From the perspective of a (fantasy) world with drug licenses, would you give them up to enact the drug policies of 1969 all over again?

The idea of alcohol licenses belongs to Mark Kleiman, who’s been suggesting it since at least the nineties. I read of it in Against Excess (UCLA has free PDFs) and I find the idea intriguing.

Just like illicit drug users, alcohol users are likely to oppose measures to limit their drug access. Certainly the alcohol industry would fight it tooth and nail, and the size of the industry has virtually made it impervious to tax raises (Mark has good reason to suspect a well-funded marijuana industry could similarly resist regulation). It’d be most interesting to see if law enforcement groups would be behind the idea. These groups are certainly the quickest to use stats of alcohol abuse to oppose marijuana law reform. Could they, with a straight face, say that the current alcohol regulation model is ideal? Libertarians would likely oppose an alcohol license as a limitation of current liberty, but I could see such a thing actually leading to a more liberal drug policy.

So, are alcohol licenses politically feasible?

Would a cannabis license proposal be more publicly palatable than full legalization or “grow-your-own“?

(Aside: California’s medical marijuana policy is in practice a drug license system.

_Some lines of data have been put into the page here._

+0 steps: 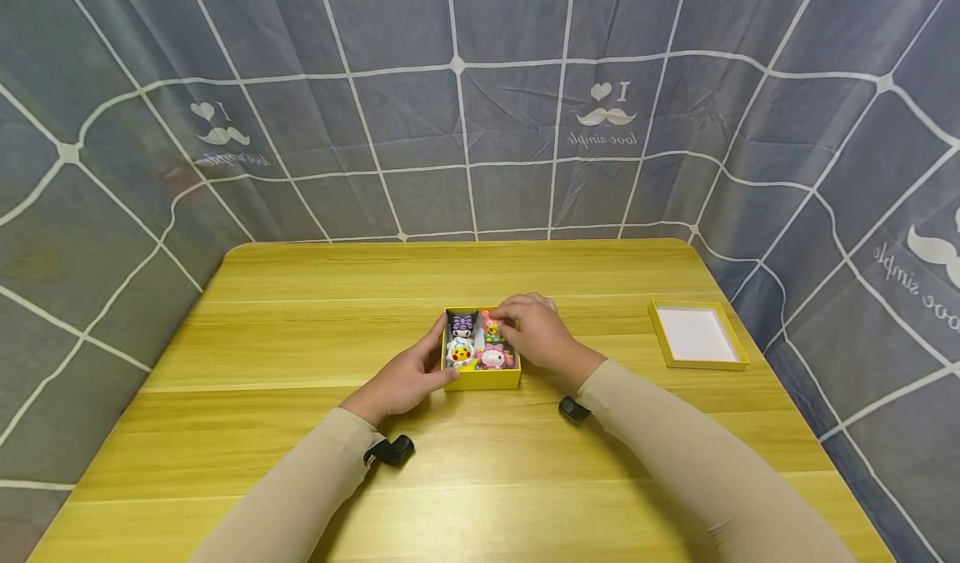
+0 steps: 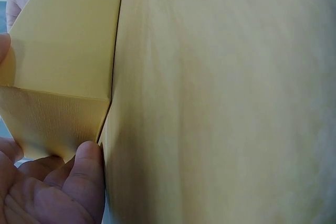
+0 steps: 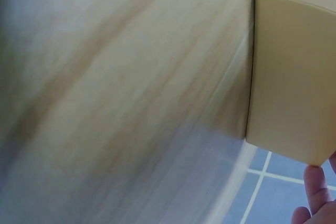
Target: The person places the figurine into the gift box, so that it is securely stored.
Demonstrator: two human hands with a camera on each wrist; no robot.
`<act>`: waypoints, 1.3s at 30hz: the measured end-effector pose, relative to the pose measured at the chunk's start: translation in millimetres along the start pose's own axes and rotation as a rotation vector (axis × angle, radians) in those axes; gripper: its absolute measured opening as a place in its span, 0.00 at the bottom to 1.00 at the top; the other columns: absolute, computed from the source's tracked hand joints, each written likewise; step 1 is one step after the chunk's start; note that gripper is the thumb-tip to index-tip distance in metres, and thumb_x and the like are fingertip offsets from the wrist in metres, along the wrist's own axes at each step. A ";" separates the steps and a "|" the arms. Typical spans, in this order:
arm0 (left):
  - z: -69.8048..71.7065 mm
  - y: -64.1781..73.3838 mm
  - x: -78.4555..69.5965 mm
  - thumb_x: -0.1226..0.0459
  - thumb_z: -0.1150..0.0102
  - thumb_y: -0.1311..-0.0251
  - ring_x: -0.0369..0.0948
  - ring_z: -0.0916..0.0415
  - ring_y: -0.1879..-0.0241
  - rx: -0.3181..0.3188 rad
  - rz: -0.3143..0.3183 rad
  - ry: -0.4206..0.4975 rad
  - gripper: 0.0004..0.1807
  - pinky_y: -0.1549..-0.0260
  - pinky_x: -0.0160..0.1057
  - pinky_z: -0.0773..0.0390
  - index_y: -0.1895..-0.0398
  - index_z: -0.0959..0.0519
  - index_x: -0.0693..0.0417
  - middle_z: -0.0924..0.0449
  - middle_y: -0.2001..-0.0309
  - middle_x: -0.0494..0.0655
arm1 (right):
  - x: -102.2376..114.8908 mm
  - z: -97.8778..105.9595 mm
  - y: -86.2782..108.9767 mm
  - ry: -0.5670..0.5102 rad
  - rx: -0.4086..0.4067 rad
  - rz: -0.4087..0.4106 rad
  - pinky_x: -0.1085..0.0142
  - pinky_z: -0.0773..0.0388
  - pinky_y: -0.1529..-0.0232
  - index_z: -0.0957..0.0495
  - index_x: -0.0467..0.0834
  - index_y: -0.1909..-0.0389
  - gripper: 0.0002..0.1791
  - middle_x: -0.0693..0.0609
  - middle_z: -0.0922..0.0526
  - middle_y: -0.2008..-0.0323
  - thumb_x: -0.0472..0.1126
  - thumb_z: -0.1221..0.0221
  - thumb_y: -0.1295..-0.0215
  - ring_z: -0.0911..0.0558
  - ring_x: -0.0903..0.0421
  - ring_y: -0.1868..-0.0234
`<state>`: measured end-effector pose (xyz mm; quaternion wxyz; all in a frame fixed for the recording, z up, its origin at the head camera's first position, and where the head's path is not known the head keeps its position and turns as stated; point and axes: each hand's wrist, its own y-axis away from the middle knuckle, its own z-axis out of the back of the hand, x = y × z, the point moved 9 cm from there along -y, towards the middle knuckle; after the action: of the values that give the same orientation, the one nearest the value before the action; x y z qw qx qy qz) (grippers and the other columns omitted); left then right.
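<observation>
A yellow box (image 1: 482,380) stands on the table with several small figurines inside. My left hand (image 1: 405,378) grips its left side, thumb at the front rim and fingers along the side wall. In the left wrist view, the fingers press the yellow side wall (image 2: 52,121). My right hand (image 1: 542,330) reaches over the box's far right corner, thumb and fingertips at a pink-and-yellow figurine (image 1: 491,328). A black-and-purple figurine (image 1: 462,325) sits at the back left, a white one with a yellow face (image 1: 461,353) at the front left, a pink one (image 1: 495,357) at the front right.
The box's yellow lid (image 1: 699,336) lies to the right, its white inside facing up. Behind and beside the wood-grain table (image 1: 300,338) hangs a grey curtain (image 1: 405,122) with white lines. A black wrist camera (image 1: 395,450) sticks out from the left sleeve.
</observation>
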<state>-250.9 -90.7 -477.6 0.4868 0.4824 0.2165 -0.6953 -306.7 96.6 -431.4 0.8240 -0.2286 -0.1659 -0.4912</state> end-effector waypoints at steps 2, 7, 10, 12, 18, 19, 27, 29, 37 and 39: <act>-0.1 -0.1 -0.2 0.49 0.34 0.29 0.47 0.45 0.18 0.000 -0.002 0.002 0.54 0.21 0.53 0.40 0.14 0.64 0.26 0.50 0.15 0.48 | -0.1 0.1 -0.1 -0.003 0.001 -0.002 0.39 0.37 0.27 0.11 0.48 0.45 0.13 0.51 0.12 0.44 0.40 0.33 0.28 0.21 0.45 0.37; -0.4 -0.4 -0.6 0.50 0.35 0.28 0.48 0.46 0.18 0.002 -0.012 0.005 0.54 0.21 0.53 0.40 0.13 0.64 0.28 0.50 0.15 0.49 | 0.2 0.4 -0.4 -0.004 0.003 -0.005 0.39 0.37 0.27 0.11 0.48 0.45 0.13 0.51 0.12 0.44 0.40 0.33 0.28 0.21 0.45 0.37; -0.9 -0.6 -0.6 0.50 0.35 0.28 0.49 0.46 0.18 0.000 -0.021 -0.003 0.54 0.22 0.54 0.40 0.13 0.64 0.29 0.51 0.15 0.50 | 0.8 0.8 -0.1 0.000 0.004 -0.006 0.40 0.37 0.26 0.11 0.48 0.45 0.13 0.51 0.12 0.44 0.40 0.33 0.28 0.21 0.45 0.36; -1.0 -0.8 -0.5 0.50 0.35 0.28 0.49 0.46 0.18 -0.001 -0.025 -0.010 0.54 0.22 0.54 0.39 0.13 0.64 0.30 0.51 0.15 0.51 | 0.9 0.9 0.0 0.002 0.004 -0.008 0.40 0.37 0.26 0.11 0.48 0.46 0.13 0.51 0.12 0.44 0.40 0.33 0.28 0.21 0.45 0.36; -0.8 -1.0 -0.3 0.51 0.35 0.28 0.47 0.48 0.17 0.000 -0.022 -0.002 0.54 0.22 0.52 0.40 0.13 0.64 0.28 0.54 0.14 0.47 | 0.4 0.4 -0.1 0.002 0.002 -0.015 0.41 0.36 0.26 0.11 0.47 0.46 0.13 0.51 0.12 0.44 0.41 0.33 0.28 0.21 0.46 0.37; -0.9 -0.9 -0.3 0.51 0.35 0.28 0.47 0.48 0.17 0.001 -0.023 0.001 0.54 0.21 0.52 0.40 0.13 0.64 0.28 0.54 0.14 0.46 | 0.5 0.5 -0.1 0.002 0.002 -0.016 0.41 0.36 0.26 0.11 0.47 0.46 0.13 0.51 0.12 0.45 0.41 0.33 0.28 0.21 0.46 0.37; -2.3 -1.4 0.8 0.51 0.36 0.28 0.49 0.49 0.17 0.004 -0.032 -0.003 0.54 0.21 0.54 0.41 0.13 0.65 0.30 0.55 0.14 0.49 | 1.5 0.4 1.0 -0.009 0.001 -0.010 0.40 0.37 0.25 0.11 0.46 0.46 0.13 0.51 0.12 0.44 0.41 0.32 0.28 0.21 0.45 0.37; -2.5 -1.6 1.4 0.52 0.36 0.28 0.48 0.49 0.17 0.004 -0.029 -0.004 0.54 0.21 0.53 0.41 0.13 0.65 0.30 0.55 0.14 0.48 | 1.6 0.2 1.3 -0.014 0.002 -0.008 0.40 0.38 0.25 0.11 0.46 0.46 0.13 0.51 0.12 0.45 0.41 0.33 0.28 0.21 0.45 0.37; -1.6 -1.3 1.5 0.52 0.35 0.28 0.48 0.49 0.17 -0.003 -0.023 -0.002 0.54 0.21 0.53 0.41 0.13 0.64 0.30 0.55 0.14 0.47 | 2.3 0.1 1.8 -0.002 0.015 -0.014 0.41 0.39 0.25 0.12 0.46 0.45 0.13 0.51 0.12 0.43 0.41 0.33 0.28 0.21 0.46 0.37; -1.6 -1.2 1.8 0.52 0.35 0.28 0.47 0.48 0.17 -0.004 -0.018 -0.005 0.54 0.21 0.52 0.40 0.13 0.64 0.29 0.55 0.14 0.46 | 3.0 0.2 1.7 0.010 0.022 -0.015 0.42 0.38 0.26 0.12 0.47 0.45 0.13 0.51 0.12 0.43 0.42 0.33 0.27 0.21 0.47 0.37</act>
<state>-251.4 -89.7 -480.1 0.4822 0.4776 0.2211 -0.7004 -303.8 95.2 -430.1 0.8236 -0.2155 -0.1688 -0.4968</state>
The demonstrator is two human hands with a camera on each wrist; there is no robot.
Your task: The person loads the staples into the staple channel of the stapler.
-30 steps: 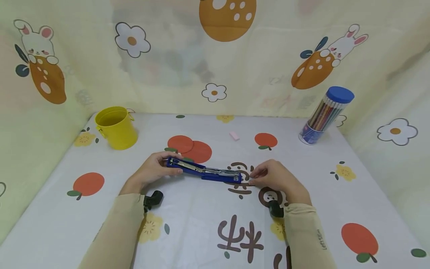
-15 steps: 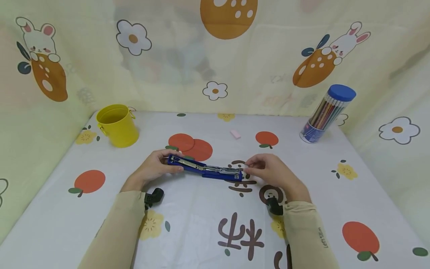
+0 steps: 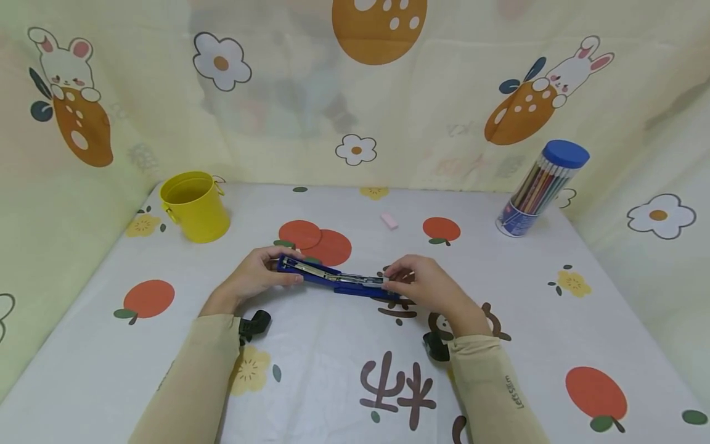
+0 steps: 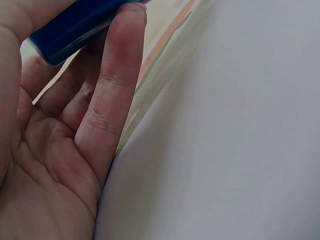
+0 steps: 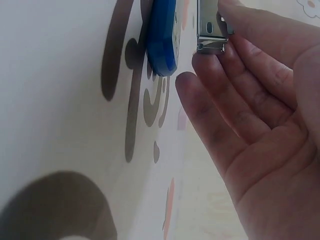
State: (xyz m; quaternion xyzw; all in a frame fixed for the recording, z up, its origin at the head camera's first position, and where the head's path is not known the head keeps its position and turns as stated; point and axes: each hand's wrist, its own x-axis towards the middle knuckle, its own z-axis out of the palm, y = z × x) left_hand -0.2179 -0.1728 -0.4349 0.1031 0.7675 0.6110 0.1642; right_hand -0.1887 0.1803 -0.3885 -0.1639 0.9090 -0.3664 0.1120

Any adult can buy a doctor’s prescription, enabling legal purchase and use. While cannabis is truly medicine for some illnesses, I see advantages to allowing non-ill adults to use the system as well. Users are far less likely to contribute money to the black market, and therefore also less likely to be offered more dangerous drugs. California could improve the safety for users by regulating ratios of cannabinoids, encouraging users to use vaporizers, and requiring dispensaries to disseminate educational material on cannabis. I don’t think they’ve done any of these.)